Child’s Hygiene: Data from mothers’ interviews were used to create hygiene variables, including the toilet use, diaper use, bathing water source, oral hygiene practices, hand washing practices, frequency of swimming in the ocean, last deworming and interactions with animals. These variables were used as pathogenic predictors in Pilot Aim 2.

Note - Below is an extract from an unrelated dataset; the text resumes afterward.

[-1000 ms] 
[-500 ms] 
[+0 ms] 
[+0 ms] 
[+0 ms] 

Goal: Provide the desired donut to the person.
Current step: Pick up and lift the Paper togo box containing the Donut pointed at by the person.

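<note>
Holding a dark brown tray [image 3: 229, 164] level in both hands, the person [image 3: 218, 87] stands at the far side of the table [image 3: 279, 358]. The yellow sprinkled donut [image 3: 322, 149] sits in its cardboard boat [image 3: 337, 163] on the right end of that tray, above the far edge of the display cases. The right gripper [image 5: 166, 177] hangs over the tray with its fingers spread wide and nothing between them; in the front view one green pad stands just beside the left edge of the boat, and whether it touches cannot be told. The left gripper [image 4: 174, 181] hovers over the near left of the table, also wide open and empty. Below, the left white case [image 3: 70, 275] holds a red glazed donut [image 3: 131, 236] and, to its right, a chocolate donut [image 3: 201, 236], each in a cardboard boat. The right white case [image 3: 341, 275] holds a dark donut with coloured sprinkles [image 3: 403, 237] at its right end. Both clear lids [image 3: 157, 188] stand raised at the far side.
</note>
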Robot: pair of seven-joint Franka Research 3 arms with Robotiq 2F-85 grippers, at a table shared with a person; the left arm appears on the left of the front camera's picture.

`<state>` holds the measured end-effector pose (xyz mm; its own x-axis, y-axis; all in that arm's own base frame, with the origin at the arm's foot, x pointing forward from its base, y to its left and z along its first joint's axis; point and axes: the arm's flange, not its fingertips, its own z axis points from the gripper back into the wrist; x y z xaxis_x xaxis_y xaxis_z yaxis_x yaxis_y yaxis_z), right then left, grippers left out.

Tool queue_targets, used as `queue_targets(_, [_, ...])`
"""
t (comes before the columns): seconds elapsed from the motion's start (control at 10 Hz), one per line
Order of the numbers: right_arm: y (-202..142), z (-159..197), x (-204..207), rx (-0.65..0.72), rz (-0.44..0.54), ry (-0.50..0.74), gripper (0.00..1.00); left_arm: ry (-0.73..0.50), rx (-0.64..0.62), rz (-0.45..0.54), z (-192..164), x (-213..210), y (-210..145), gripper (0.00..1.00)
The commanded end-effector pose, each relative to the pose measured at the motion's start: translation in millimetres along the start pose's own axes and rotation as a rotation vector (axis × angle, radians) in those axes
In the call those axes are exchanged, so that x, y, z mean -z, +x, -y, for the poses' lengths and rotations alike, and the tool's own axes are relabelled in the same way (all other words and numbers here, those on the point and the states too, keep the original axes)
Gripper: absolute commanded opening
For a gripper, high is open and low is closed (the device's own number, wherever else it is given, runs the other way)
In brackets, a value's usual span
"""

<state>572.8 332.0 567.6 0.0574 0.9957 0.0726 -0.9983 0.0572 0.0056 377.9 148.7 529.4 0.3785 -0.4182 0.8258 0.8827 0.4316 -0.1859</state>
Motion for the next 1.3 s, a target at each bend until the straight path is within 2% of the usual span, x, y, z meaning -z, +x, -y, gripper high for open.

Infectious Symptoms: Infectious symptom measures were created using data from the two one-week symptom histories taken during visits one and three. The presence of diarrhea, fever, vomiting, cough, cold, urinary tract infection, skin rash, allergies and asthma were used as pathogenic predictors in Pilot Aim 2. If mothers reported that a child experienced diarrhea, vomiting and fever during either visits one or three, the child was considered to have infectious symptoms used to adjust and stratify models in Papers 2 and 3.
Dietary Composition: Data from food frequency questionnaires administered during field season two were used to calculate reported average consumption of high-fiber foods, sugary
drinks, dairy products, fried foods and other local unhealthy food items. Consumption was categorized into high and low quantities and used as the main dietary predictor for Pilot Aim 2. Alternative to dietary intake, food preferences for field season two and household staple food items for the entire sample were explored as dietary predictors.